Last day of the month - in normal bullish years CNBC would be full of praises to the rules "As January goes so goes the year". I haven't heard that one too often this month.
We opened the year @ 924 and are closing around the 825 level. Down 10% - if the old saying has any value then we can expect some more this year.
The last strangle I entered I took off for a small loss. I decided not to fight it. The main reason to enter the trade was my conclusion the VIX was coming down - now the VIX has reentered the uptrend - time to take it off. As I blogged before I enter those strangles with negative delta's and short vega. If the trade goes against me I get compensated a little by the delta's. My loss was approx a 10th of my potential profit.
I am drawing a support line under the Nov lows and last weeks lows. I don't think we want to see that one break. I will be ready to add to those long term SPX puts.

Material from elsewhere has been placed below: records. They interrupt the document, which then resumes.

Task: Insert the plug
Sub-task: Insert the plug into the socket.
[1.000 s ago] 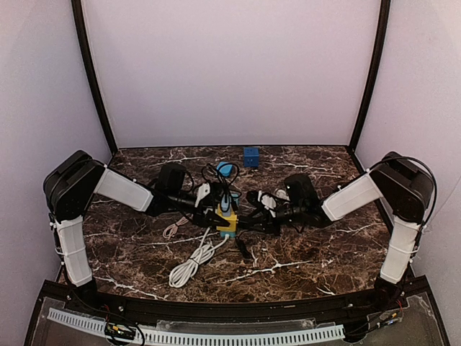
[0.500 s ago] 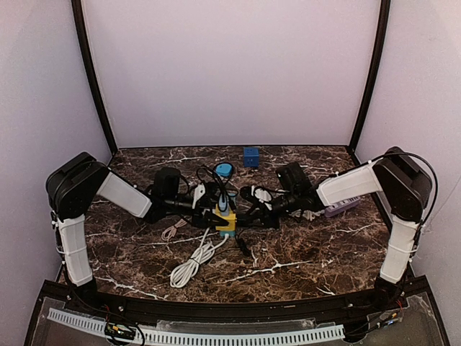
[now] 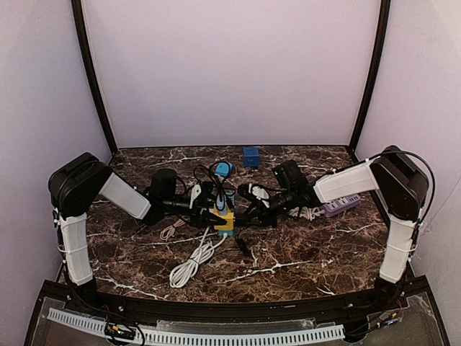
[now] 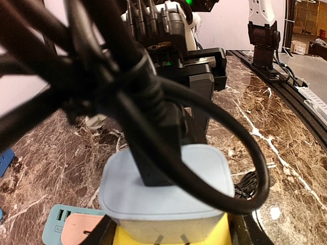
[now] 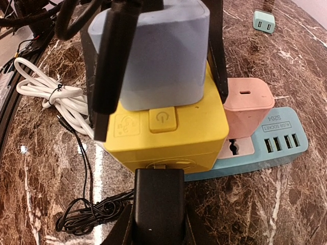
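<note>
Looks like the push-home stage of the insert. Seeing the black plug point(image 5: 159, 191) pinched in the right gripper point(image 5: 159, 220) at bottom centre of the right wrist view, butted against the near face of the yellow cube point(image 5: 168, 132). On the other side, seeing the left gripper point(image 3: 211, 209) seemingly clamped on the light blue adapter point(image 5: 163, 56) atop that cube, probably bracing the whole stack.

Next up, as a guess: hold the brace firm, shove the plug straight in along its own axis with no twisting, then let go and check for a flush seat. Worth watching for the cube sliding or tipping under the push.

Now the annoying part. Can't see any prongs or the socket behind the plug, so no telling how deep in already. Can't make out the left fingertips in the left wrist view either, thanks to a mess of black cables point(image 4: 102, 76) filling the upper left. Spotting a sliver of metal under the adapter at the bottom edge there, maybe prongs, too blurry to call. Hopeless for detail from the top view, just a dark tangle at centre.
</note>
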Available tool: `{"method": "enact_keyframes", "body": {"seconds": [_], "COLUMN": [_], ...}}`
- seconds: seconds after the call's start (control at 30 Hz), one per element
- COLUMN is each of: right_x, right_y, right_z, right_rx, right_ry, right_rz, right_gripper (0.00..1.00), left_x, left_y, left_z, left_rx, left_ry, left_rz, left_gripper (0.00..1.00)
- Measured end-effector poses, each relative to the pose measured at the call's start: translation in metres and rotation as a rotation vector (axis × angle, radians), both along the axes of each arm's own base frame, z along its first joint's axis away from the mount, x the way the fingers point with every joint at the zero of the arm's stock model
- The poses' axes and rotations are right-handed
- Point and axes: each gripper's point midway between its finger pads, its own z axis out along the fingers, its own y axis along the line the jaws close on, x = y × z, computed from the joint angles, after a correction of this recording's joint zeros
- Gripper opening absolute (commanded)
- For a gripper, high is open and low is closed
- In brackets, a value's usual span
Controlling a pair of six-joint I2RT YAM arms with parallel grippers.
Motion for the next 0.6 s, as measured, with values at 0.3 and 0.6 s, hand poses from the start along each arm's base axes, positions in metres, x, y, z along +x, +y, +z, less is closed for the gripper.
{"method": "enact_keyframes", "body": {"seconds": [0.3, 0.6], "right_x": [0.0017, 0.0060], "right_y": [0.0030, 0.0094], "right_z": [0.0029, 0.0021], "right_rx": [-0.063, -0.069], "right_ry": [0.024, 0.062], "right_rz": [-0.009, -0.047], "right_gripper": [0.00, 0.00], "left_x": [0.0015, 0.0060], "left_y": [0.0017, 0.0061], "left_z": [-0.0002, 0.0000], "left_rx": [-0.006, -0.011], "left_ry": [-0.005, -0.008], "left_rz": [-0.003, 0.005], "left_gripper": [0.01, 0.01]}}
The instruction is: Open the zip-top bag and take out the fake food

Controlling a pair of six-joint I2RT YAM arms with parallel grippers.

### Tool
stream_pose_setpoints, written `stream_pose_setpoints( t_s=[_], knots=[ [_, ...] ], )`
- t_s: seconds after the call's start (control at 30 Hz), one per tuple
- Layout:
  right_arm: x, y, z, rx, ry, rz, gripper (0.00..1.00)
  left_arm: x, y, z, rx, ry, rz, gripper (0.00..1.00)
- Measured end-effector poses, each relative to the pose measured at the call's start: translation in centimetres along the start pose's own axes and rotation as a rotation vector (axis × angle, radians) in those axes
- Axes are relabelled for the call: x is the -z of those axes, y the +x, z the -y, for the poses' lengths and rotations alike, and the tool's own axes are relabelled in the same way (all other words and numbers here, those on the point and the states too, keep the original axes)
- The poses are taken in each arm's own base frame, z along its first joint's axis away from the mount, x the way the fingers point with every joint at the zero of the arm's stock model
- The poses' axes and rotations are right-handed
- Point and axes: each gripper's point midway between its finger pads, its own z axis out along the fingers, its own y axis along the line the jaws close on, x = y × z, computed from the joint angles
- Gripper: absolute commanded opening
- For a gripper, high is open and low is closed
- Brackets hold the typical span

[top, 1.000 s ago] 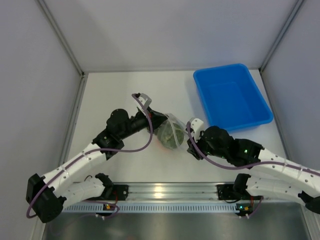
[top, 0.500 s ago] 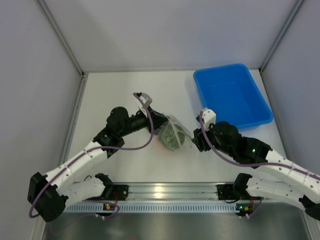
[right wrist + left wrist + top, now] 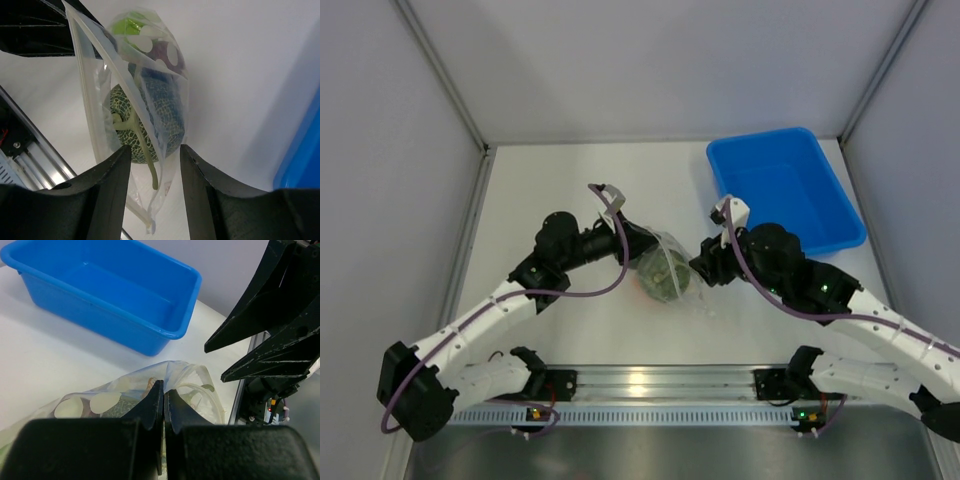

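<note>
While your L hand pinches the zip-top bag shut-tight to anchor it, your R hand sits jaws apart beside that bag, prob. for the opposite lip.

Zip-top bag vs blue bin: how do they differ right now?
The zip-top bag is clear, crinkly, white-dotted; the blue bin is opaque and rigid. The bag is far smaller than the bin. The bag holds fake food; the bin shows nothing inside. The left arm's jaws pinch the bag; nothing touches the bin. Both are plastic containers.
</note>
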Motion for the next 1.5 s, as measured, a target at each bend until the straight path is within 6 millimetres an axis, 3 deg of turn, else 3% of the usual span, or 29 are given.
stream_pose_setpoints(
  t_s=[0.17,0.27,0.37,0.57,0.8,0.9,0.97,1.13,1.33,1.5],
  knots=[
    [-1.3,0.5,0.1,0.018,0.009,-0.025,0.39,-0.1,-0.1,0.2,0.012,0.014,-0.004,0.00],
    [-2.2,0.9,0.8,0.031,0.047,-0.043,0.26,-0.1,-0.1,0.4,0.012,0.024,-0.005,0.00],
    [-2.7,1.0,1.5,0.037,0.073,-0.051,0.00,-0.1,-0.3,0.6,0.013,0.035,-0.005,0.00],
    [-3.1,0.7,1.6,0.025,0.083,-0.041,0.00,-1.0,-0.9,-0.2,0.036,0.019,-0.025,0.00],
    [-3.6,0.5,2.1,-0.116,0.160,-0.053,0.00,-4.5,-2.1,-3.6,0.086,-0.068,-0.125,0.01],
    [-3.9,0.6,2.2,-0.175,0.182,-0.054,0.00,-5.9,-1.8,-5.3,0.109,-0.078,-0.174,0.19],
    [-4.0,0.6,2.5,-0.206,0.207,-0.052,0.00,-6.7,-1.5,-6.2,0.122,-0.089,-0.198,0.40],
    [-4.5,0.9,3.1,-0.253,0.251,-0.050,0.00,-6.7,-1.1,-7.2,0.163,-0.149,-0.220,0.60],
    [-5.3,1.3,3.9,-0.277,0.299,-0.062,0.00,-4.7,-1.1,-7.9,0.160,-0.312,-0.195,0.64],
    [-6.0,1.4,4.0,-0.279,0.306,-0.067,0.00,-4.2,-1.6,-5.1,0.093,-0.326,-0.180,0.68]
  ],
)
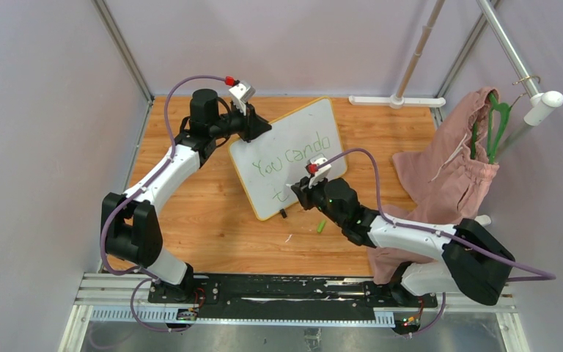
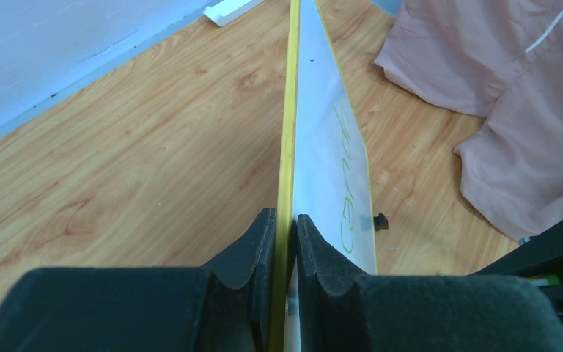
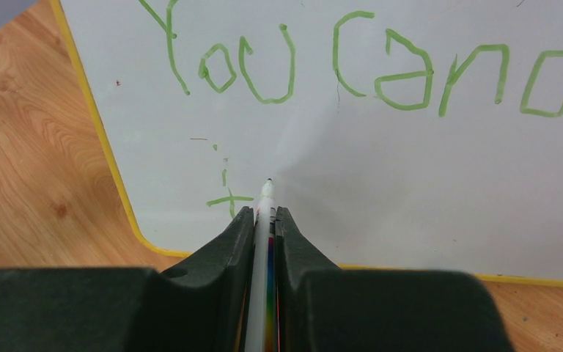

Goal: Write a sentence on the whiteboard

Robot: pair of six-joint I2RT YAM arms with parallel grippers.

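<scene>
The whiteboard [image 1: 293,139] with its yellow rim stands tilted on the wooden table. Green lettering [image 1: 293,152] on it reads "You can do", with a "t" [image 3: 229,198] begun below. My left gripper [image 1: 258,126] is shut on the board's upper left edge [image 2: 286,147], one finger on each face. My right gripper [image 1: 298,192] is shut on a white marker [image 3: 264,213] with a rainbow-striped barrel. Its tip is at the board just right of the "t". The board also fills the right wrist view [image 3: 381,169].
A green marker cap [image 1: 321,226] lies on the table below the board. A pink garment [image 1: 447,176] with a green hanger [image 1: 495,125] hangs at the right, over my right arm. A white stand base [image 1: 396,100] lies at the back.
</scene>
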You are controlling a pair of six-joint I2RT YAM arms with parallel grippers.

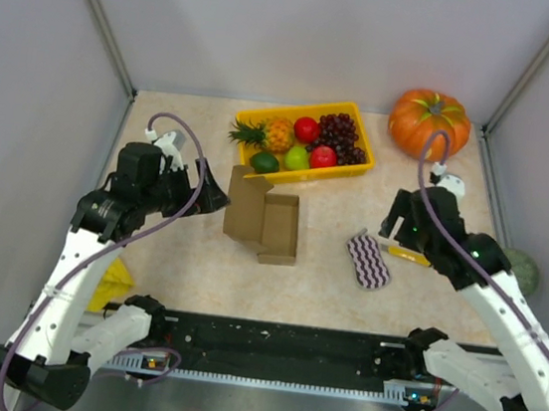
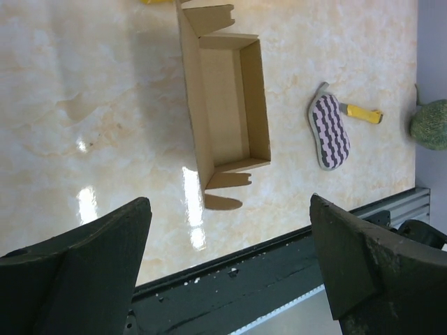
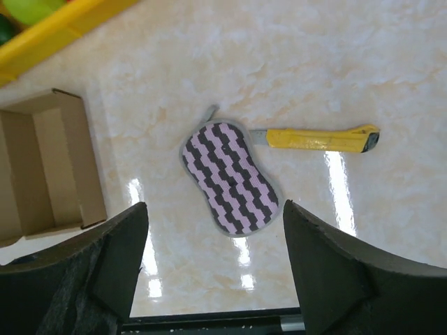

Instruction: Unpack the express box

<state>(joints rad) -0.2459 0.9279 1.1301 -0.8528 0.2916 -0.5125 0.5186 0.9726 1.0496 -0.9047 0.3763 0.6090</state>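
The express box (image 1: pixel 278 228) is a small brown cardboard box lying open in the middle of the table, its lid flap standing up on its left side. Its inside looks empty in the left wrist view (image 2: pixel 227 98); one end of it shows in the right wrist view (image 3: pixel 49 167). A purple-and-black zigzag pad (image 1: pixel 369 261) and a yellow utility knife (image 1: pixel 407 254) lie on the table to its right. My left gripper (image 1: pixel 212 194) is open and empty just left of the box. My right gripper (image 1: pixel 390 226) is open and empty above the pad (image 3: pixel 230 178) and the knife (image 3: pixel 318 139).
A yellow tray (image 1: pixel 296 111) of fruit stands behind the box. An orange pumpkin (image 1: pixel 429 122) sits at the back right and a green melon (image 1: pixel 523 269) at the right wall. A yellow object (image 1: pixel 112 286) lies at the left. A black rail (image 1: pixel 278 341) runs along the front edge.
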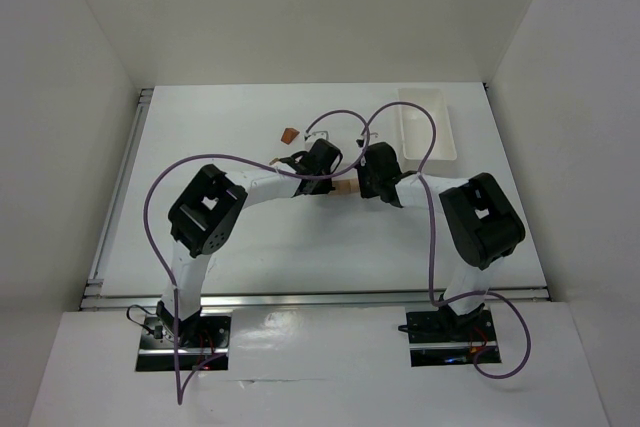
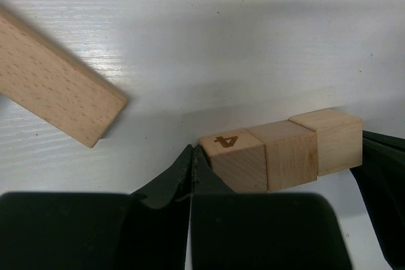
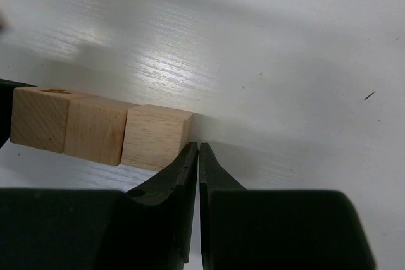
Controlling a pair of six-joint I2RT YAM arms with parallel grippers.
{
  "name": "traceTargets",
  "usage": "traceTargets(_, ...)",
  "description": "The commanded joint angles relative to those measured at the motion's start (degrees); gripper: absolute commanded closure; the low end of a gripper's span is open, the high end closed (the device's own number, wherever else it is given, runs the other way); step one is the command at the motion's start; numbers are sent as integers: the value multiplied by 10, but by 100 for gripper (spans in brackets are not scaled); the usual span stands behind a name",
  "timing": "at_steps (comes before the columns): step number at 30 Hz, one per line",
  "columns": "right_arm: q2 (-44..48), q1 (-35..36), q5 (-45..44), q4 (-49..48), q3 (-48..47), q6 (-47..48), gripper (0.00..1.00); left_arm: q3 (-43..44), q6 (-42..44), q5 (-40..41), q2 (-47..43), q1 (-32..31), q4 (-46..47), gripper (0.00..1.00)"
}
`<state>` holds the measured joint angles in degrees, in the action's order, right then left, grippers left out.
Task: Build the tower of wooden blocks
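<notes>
Left tool (image 2: 193, 153) and right tool (image 3: 195, 150), both closed and empty, bracket 3 wooden cubes (image 2: 288, 151) end to end, apparently aligning them.

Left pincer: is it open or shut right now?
Shut: the left pincer shows fingers pressed together, no gap, nothing held; its tip is beside the numbered cube.

Three wood blocks (image 2: 285, 150) lie in a touching row on the bench (image 2: 253, 30), one end at the tip of the left claw (image 2: 192, 156), the other at the right claw (image 3: 195, 151), with a plank (image 2: 54, 77) ahead-left of the left claw.
</notes>
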<state>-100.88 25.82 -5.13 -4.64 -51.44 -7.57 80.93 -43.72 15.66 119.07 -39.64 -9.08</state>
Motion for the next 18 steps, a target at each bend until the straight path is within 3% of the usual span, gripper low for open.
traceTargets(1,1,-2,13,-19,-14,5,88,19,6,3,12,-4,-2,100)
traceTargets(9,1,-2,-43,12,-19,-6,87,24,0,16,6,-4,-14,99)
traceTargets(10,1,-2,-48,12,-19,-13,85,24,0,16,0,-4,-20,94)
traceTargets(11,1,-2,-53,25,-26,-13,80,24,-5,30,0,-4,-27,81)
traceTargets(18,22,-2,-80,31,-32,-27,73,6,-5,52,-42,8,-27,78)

I think you are correct, our close proximity to the Nov. low resistance line suggest that the best trades to counteract this possible downside risk are probably those which you are on the market for the fewest number of days. I have a butterfly on RUT which has only required a single adjustment since its conception. I'll probably take it off Monday or Tues. of next week because it is currently in its sweet spot and I would like to assume market risk for as few days per expiration cycle as possible. If I take it off tuesday, it'll have been on for a total of two weeks, ten trading days. This will give me two weeks to watch the world go by, during which time it's probably 50/50 if the market washes out by breaking the Nov. resistance line.